Exercise description: Apart from the pictures, return every line of the listing exactly.

_____

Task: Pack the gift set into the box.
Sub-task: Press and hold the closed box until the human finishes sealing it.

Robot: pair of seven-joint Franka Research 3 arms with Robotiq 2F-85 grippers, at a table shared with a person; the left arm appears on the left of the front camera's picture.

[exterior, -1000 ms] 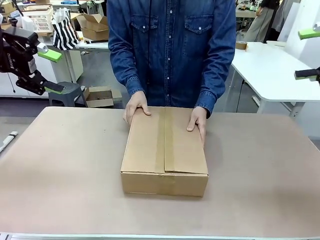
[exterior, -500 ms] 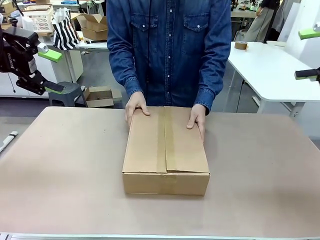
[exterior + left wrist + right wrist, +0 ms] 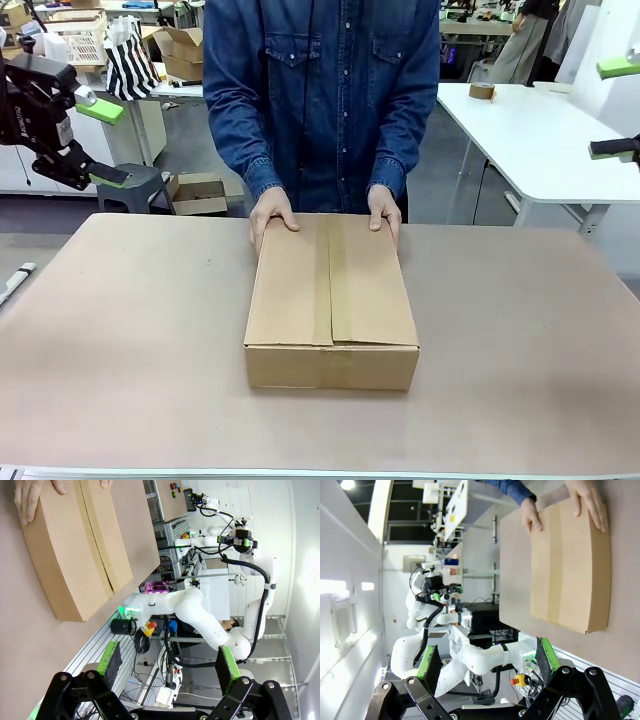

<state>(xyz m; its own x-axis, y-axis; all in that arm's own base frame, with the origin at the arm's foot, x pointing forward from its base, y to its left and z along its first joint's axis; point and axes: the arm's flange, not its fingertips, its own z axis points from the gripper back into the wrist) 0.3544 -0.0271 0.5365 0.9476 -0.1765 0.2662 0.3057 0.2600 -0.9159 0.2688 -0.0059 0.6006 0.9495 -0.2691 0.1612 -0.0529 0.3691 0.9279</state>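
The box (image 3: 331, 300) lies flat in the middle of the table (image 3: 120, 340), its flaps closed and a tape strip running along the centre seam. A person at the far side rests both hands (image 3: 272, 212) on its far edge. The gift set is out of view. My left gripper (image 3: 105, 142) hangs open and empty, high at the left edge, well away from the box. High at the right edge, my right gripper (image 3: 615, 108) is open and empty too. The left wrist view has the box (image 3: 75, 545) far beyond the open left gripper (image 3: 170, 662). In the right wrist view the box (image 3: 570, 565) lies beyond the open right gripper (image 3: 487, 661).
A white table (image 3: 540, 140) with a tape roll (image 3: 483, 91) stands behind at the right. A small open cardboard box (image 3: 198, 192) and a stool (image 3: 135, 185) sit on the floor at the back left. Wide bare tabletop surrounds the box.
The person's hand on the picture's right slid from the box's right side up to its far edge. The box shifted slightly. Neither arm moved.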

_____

Your solution:
Task: Pack the gift set into the box.
Sub-task: Press and hold the closed box until the human finishes sealing it.

Robot: pair of seven-joint Franka Research 3 arms with Robotiq 2F-85 grippers, at a table shared with a person; the left arm appears on the left of the front camera's picture.

[exterior, -1000 ms] 
[exterior, -500 ms] 
[exterior + left wrist + right wrist, +0 ms] 

<state>(xyz m; its own x-axis, y-axis; all in that arm's own base frame, with the origin at the arm's foot, x pointing forward from its base, y to its left and z along its first joint's axis; point and axes: the arm's flange, not its fingertips, its own z axis points from the gripper back into the wrist) 0.3544 -0.0271 0.5365 0.9476 -0.1765 0.2662 0.3057 0.2600 -0.9159 0.2688 -0.0059 0.6006 0.9495 -0.2691 0.1612 -0.0529 0.3691 0.9279</state>
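The box (image 3: 331, 300) lies flat in the middle of the table (image 3: 120, 340), its flaps closed and a tape strip running along the centre seam. A person at the far side rests both hands (image 3: 272, 212) on its far edge. The gift set is out of view. My left gripper (image 3: 105, 142) hangs open and empty, high at the left edge, well away from the box. High at the right edge, my right gripper (image 3: 615, 108) is open and empty too. The left wrist view has the box (image 3: 75, 545) far beyond the open left gripper (image 3: 170, 662). In the right wrist view the box (image 3: 570, 565) lies beyond the open right gripper (image 3: 487, 661).
A white table (image 3: 540, 140) with a tape roll (image 3: 483, 91) stands behind at the right. A small open cardboard box (image 3: 198, 192) and a stool (image 3: 135, 185) sit on the floor at the back left. Wide bare tabletop surrounds the box.
The person's hand on the picture's right slid from the box's right side up to its far edge. The box shifted slightly. Neither arm moved.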

That concludes the answer to the exercise.